I think this is also a very important factor to consider. Because of this, I think it definitely makes sense to further support these combined forms of care because they tend to be more cost-efficient and also align more with what the families or the care recipients really want.

[00:21:17.380] – APS’s Özge Gürcanlı Fischer Baum

Right. I mean, as a world, we have an aging population in many countries, not all countries. But for those countries who have aging populations, this is something that should be addressed. Sooner than later with a strategic plan because it is coming, the trends are there. Is there anything else that you would like to share?

[00:21:36.840] – Michael Kramer

I think for the last question, I focused a bit more on the policy or the context side. But I think, of course, what our paper also shows is that it’s very important to also consider the psychological side and not really blend out or forget how taxing and how difficult this can really be for informal caregivers. I think they definitely need further support. The support can, of course, come from other family members members. Maybe our study also shows in some first steps that we might maybe promote more gender-equal ways of providing informal care. Maybe men have to take on more of that care work in the future.
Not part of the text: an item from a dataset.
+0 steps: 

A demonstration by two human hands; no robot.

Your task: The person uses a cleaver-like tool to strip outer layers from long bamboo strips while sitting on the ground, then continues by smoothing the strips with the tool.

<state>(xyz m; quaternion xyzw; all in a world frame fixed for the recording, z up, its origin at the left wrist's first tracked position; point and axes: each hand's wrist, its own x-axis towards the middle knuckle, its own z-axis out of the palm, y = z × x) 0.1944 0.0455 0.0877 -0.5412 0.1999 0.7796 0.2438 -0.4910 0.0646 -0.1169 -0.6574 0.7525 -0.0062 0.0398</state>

Then I think there might also be some ways that perhaps psychological interventions can also play a role, maybe at the community level or maybe online, to further support informal caregivers.

[00:22:27.350] – APS’s Özge Gürcanlı Fischer Baum

Yeah. Michael, thank you very much. This It was a pleasure.

[00:22:31.390] – Michael Kramer

Yeah, thank you so much for inviting me.

[00:22:34.340] – APS’s Özge Gürcanlı Fischer Baum

This is Özge Gürcanlı Fischer Baum with APS, and I have been speaking to Michael Kramer from the University of Zurich.